Work task:
Print, from the listing below, the lines starting at the line containing "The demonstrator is" and ending at the line containing "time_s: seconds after", exactly as they stand, and print nothing else.

Input data:
=== Begin Enclosure ===
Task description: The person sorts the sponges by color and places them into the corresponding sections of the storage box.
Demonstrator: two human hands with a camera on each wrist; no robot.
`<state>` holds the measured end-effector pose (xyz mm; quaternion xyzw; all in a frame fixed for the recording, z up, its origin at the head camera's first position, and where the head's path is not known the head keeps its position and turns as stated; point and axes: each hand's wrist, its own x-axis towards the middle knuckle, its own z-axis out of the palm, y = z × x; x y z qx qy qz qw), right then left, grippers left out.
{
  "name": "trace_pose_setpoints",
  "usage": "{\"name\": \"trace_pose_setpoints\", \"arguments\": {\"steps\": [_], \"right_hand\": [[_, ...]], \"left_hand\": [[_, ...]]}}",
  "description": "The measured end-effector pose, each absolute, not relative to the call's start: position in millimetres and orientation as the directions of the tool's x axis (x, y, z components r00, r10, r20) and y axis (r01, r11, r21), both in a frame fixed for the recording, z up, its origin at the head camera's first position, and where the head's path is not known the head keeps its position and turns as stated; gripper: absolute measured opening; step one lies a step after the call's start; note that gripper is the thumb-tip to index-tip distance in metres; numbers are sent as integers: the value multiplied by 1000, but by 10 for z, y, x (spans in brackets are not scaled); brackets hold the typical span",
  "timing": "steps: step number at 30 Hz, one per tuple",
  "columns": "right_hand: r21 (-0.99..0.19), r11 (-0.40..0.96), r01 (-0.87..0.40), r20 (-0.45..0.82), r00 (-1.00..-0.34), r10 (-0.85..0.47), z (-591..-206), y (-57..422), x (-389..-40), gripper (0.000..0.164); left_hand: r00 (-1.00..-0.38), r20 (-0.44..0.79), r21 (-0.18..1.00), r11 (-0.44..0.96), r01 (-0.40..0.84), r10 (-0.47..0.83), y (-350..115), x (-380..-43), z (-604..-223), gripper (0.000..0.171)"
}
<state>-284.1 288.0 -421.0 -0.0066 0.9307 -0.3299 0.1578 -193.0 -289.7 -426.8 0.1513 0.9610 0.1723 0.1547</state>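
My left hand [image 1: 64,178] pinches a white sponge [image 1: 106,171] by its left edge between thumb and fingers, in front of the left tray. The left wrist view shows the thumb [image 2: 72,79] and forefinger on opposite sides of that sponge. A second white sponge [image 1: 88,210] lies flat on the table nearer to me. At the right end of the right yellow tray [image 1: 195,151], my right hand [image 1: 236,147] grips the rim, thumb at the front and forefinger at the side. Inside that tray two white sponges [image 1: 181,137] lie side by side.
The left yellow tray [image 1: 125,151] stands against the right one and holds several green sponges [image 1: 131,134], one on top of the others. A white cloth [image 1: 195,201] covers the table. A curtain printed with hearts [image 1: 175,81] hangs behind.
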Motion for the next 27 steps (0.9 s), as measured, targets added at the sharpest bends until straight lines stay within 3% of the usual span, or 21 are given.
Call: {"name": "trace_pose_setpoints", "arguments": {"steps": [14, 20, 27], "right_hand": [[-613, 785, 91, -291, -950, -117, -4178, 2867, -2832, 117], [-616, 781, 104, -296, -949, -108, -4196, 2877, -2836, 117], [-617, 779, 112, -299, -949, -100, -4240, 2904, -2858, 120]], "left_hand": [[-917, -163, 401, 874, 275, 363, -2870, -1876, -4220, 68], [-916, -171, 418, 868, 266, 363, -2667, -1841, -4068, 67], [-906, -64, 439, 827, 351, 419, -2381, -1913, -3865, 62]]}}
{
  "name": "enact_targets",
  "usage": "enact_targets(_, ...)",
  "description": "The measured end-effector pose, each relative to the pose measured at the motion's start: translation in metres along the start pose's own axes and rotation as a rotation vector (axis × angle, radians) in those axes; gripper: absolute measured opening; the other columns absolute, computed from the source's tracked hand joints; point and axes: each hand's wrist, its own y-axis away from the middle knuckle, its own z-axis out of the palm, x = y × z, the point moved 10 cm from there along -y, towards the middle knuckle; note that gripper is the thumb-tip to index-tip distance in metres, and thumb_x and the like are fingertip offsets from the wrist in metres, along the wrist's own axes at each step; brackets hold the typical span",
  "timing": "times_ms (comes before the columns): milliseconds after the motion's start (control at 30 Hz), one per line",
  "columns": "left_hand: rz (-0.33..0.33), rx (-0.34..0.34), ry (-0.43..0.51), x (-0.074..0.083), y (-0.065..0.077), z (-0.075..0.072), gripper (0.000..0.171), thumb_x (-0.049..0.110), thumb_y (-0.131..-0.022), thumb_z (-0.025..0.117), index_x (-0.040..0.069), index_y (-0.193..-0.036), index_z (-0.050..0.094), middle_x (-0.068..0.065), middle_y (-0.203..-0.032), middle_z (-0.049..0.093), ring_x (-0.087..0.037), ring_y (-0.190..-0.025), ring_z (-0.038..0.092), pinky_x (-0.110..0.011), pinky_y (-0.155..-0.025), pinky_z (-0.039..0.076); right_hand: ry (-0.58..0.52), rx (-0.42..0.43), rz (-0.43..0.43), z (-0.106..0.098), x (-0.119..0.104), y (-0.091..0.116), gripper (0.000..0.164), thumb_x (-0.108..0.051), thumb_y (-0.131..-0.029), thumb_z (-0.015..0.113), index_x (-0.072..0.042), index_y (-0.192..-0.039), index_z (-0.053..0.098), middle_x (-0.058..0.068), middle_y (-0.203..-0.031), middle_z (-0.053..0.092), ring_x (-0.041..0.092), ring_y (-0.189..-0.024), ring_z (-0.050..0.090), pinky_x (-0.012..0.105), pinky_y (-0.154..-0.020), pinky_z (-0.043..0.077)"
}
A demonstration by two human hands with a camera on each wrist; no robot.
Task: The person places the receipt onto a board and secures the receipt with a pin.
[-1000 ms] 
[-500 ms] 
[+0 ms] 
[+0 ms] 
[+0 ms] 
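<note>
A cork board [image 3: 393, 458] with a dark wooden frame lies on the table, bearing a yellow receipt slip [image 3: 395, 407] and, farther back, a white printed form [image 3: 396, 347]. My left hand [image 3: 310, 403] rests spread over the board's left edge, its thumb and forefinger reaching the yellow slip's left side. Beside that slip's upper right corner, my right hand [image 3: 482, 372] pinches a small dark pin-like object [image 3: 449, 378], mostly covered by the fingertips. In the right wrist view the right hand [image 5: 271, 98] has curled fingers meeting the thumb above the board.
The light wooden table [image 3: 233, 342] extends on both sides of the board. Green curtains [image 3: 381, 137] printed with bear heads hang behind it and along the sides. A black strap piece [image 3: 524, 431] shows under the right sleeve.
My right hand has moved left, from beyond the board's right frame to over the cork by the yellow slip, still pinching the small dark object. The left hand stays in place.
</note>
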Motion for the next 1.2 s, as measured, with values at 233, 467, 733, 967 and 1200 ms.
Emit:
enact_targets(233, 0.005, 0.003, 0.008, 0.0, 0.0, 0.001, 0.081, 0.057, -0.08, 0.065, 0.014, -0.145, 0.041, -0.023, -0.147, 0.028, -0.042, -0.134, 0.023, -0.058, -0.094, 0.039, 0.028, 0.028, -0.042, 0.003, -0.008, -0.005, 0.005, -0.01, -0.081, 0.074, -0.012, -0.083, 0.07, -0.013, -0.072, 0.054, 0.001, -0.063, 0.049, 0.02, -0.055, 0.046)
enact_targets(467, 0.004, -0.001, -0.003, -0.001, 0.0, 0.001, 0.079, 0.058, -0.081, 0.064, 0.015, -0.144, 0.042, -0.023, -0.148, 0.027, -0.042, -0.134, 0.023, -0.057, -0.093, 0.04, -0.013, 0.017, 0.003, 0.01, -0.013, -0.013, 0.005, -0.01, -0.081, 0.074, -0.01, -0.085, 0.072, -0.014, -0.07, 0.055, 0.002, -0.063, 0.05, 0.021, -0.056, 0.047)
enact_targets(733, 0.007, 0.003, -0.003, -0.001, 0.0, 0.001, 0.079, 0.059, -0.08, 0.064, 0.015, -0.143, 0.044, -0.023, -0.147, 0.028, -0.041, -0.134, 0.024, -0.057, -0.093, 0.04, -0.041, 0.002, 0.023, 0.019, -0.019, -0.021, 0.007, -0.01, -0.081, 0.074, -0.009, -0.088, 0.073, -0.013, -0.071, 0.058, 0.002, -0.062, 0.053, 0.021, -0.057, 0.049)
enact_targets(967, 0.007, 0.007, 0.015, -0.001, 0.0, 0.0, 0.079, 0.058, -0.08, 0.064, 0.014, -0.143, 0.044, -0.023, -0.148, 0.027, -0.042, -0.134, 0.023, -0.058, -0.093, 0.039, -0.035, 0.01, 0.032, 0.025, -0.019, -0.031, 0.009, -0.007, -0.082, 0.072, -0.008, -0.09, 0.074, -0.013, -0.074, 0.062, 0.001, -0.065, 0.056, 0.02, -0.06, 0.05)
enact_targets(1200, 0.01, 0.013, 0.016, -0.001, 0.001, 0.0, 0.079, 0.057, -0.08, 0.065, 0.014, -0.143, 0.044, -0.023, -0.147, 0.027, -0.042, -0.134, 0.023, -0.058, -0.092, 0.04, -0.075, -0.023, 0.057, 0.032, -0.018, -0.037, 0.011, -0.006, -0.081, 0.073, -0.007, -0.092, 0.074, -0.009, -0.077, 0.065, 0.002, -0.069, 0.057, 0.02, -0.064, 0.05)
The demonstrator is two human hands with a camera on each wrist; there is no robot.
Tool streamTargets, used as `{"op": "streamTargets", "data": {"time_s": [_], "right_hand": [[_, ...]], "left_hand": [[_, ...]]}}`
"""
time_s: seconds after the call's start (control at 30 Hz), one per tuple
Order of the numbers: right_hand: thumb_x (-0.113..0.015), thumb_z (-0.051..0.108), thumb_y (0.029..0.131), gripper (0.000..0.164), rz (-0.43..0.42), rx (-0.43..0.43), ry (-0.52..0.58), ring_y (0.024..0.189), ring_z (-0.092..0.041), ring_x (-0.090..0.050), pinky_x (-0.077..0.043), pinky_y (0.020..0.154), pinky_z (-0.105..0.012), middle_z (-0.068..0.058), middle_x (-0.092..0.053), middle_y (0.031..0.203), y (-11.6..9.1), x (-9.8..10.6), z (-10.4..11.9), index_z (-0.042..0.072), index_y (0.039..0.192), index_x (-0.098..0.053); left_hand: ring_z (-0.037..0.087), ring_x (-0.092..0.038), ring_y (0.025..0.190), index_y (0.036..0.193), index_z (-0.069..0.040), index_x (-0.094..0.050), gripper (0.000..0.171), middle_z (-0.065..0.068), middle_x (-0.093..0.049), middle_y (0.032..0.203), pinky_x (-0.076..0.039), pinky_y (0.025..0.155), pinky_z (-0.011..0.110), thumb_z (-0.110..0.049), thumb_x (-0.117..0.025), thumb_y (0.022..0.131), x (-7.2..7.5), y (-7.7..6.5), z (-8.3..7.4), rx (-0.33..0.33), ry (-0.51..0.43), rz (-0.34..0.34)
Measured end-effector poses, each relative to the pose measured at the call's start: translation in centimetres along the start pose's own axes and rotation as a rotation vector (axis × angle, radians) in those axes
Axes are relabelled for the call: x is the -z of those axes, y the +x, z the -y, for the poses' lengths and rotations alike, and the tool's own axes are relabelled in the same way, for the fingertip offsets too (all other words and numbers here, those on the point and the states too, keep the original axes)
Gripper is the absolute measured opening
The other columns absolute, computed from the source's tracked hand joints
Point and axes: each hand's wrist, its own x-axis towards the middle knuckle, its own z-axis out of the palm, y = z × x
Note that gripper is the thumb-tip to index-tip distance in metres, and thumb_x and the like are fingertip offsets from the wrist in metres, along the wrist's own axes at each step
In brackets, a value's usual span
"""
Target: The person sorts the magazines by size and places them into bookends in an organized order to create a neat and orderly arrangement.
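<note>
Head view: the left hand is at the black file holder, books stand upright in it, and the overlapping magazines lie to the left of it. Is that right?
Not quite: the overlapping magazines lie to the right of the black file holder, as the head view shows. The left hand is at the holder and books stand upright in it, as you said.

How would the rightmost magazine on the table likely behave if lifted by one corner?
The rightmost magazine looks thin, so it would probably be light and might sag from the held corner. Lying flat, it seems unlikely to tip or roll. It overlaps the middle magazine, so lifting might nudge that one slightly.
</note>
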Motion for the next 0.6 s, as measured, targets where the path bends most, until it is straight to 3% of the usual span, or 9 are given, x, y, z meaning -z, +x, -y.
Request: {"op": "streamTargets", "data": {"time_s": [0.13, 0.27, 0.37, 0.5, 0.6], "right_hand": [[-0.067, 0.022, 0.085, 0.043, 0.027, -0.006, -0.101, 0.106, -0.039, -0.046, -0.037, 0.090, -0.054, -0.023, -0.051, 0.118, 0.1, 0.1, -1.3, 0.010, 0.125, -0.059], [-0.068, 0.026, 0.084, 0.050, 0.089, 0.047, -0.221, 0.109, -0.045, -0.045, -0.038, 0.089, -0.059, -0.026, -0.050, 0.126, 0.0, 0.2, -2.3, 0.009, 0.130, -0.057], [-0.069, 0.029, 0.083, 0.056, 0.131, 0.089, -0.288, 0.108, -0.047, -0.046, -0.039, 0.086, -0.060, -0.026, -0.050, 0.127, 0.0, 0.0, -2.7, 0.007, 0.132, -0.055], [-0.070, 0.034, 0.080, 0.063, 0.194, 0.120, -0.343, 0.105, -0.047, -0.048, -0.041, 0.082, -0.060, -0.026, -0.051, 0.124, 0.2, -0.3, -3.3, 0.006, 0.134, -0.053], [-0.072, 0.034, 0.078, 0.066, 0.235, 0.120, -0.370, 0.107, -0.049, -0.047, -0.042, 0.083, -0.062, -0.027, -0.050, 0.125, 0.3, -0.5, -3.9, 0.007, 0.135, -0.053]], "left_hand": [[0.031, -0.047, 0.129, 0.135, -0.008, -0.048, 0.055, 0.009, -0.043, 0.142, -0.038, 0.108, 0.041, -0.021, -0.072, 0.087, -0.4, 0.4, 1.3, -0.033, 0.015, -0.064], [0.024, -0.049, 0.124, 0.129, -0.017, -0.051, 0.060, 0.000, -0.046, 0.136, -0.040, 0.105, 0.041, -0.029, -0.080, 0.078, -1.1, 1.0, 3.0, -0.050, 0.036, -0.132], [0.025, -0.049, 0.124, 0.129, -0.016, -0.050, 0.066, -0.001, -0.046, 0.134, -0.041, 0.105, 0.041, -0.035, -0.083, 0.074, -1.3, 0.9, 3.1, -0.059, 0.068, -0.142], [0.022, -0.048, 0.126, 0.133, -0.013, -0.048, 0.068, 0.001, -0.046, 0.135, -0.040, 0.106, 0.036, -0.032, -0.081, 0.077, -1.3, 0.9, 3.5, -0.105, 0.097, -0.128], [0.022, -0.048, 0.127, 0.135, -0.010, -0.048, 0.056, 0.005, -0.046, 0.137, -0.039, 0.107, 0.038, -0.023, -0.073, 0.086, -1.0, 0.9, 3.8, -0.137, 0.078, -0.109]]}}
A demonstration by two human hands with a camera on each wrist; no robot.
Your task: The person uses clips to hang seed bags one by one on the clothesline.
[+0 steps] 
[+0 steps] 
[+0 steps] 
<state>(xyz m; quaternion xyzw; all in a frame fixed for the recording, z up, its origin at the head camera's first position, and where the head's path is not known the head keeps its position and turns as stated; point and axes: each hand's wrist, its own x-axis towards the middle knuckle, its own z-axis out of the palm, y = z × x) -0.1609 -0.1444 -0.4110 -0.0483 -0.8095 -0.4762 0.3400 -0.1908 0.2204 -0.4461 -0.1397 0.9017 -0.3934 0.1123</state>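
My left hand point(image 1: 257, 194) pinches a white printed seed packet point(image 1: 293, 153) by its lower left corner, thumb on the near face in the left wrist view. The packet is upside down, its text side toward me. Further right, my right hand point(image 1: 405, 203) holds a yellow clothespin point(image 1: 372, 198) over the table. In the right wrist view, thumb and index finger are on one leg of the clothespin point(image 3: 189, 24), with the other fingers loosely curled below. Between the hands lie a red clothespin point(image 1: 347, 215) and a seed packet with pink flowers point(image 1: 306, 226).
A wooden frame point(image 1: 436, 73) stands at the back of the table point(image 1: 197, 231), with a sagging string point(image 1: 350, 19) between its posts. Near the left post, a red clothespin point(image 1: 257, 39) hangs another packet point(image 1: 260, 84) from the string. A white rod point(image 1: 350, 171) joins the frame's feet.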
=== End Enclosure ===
Answer space:
The demonstrator is two human hands with a camera on each wrist; there is no robot.
Tool streamTargets, used as `{"op": "streamTargets", "data": {"time_s": [_], "right_hand": [[_, ...]], "left_hand": [[_, ...]]}}`
"""
time_s: seconds after the call's start (control at 30 Hz), one per tuple

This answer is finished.